Support #42449
openFlushing cache pool will take months
0%
Description
We have an EC pool for our main radosgw data. In front of this pool is/was a 3x replicated cache tier pool with "writeback" cache mode.
We are running nautilus 14.2.4 on Ubuntu 18.04. We have 9 nodes and about 260 HDD OSDs with bluestore (no SSD db/blocks). All nodes have 40Gb network - so this should not be an issue.
pool 35 'default.rgw.buckets.data' erasure size 12 min_size 11 crush_rule 5 object_hash rjenkins pg_num 2048 pgp_num 2048 autoscale_mode warn last_change 69376 lfor 9907/63184/69271 flags hashpspool tiers 42 read_tier 42 write_tier 42 stripe_width 40960 application rgw pool 42 'rgw-cache' replicated size 3 min_size 2 crush_rule 0 object_hash rjenkins pg_num 64 pgp_num 64 autoscale_mode warn last_change 69376 lfor 9907/9907/9907 flags hashpspool,incomplete_clones tier_of 35 cache_mode writeback target_bytes 25288767438848 hit_set bloom{false_positive_probability: 0.05, target_size: 0, seed: 0} 3600s x0 decay_rate 0 search_last_n 0 stripe_width 0 application rgw
Since I strongly suspect that we actually do not gain anything from this cache I want to get rid of it and followed the instructions here: https://docs.ceph.com/docs/nautilus/rados/operations/cache-tiering/#removing-a-writeback-cache
I set the cache-mode to proxy, as suggested in the docs.
Running "rados -p {cachepool} cache-flush-evict-all" is already doing its thing for multiple days now - and it will likely take months or years to complete.

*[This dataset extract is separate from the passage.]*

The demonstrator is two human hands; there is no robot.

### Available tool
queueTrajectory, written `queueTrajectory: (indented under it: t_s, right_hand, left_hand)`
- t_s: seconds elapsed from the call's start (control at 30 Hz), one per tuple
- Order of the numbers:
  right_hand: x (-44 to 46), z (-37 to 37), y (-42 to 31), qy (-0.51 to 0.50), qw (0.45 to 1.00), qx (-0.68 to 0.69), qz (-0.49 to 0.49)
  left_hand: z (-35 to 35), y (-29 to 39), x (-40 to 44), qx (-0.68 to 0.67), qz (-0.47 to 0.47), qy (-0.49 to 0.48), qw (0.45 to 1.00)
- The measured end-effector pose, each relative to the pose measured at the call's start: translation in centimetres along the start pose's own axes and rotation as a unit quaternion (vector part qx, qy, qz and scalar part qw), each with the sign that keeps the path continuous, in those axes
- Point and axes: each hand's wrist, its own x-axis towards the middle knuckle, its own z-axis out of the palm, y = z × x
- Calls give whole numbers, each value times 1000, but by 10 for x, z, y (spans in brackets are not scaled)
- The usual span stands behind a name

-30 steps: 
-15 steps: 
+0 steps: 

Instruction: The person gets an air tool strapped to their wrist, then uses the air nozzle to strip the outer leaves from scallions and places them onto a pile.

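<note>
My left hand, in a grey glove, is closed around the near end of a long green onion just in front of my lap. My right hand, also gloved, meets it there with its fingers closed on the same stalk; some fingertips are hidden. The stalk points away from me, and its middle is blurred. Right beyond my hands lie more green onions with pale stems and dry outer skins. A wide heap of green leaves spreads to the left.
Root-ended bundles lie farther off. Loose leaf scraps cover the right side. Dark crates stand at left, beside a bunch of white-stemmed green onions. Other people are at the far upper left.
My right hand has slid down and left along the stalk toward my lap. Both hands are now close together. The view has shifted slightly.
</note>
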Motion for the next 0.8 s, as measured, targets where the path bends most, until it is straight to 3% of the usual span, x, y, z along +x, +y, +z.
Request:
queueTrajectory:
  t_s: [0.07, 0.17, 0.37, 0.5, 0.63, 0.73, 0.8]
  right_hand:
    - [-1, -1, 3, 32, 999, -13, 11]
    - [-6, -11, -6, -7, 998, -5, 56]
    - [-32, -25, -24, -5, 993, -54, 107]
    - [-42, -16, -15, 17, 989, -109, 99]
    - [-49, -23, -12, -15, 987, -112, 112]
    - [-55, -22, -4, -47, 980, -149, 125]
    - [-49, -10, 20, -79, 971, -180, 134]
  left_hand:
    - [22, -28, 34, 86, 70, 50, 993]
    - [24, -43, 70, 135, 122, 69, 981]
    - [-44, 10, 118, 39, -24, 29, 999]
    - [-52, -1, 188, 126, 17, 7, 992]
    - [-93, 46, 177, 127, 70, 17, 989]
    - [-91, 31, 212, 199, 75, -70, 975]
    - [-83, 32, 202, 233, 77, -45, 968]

It prints every object that has been flushed.
"rados -p rgw-cache ls | wc -l" shows about 6.5 million objects.
i/o cache flush speed is something around 5-10MiB/s (as displayed by "ceph status")
I don't have hard numbers, but by looking at the "ls" command every once in a while, I would estimate that it flushes 10k objects per day.
Do I need to wait for all objects from the cache pool to be flushed back into the main data pool, or can I remove the cache tier early?
Is there a way to flush everything at once and utilize the full bandwidth / network / throughput of the cluster?
Is there a way auto-flush old objects (e.g., after 24 hours) so I don't have to manually flush them with "cache-flush-evict-all"?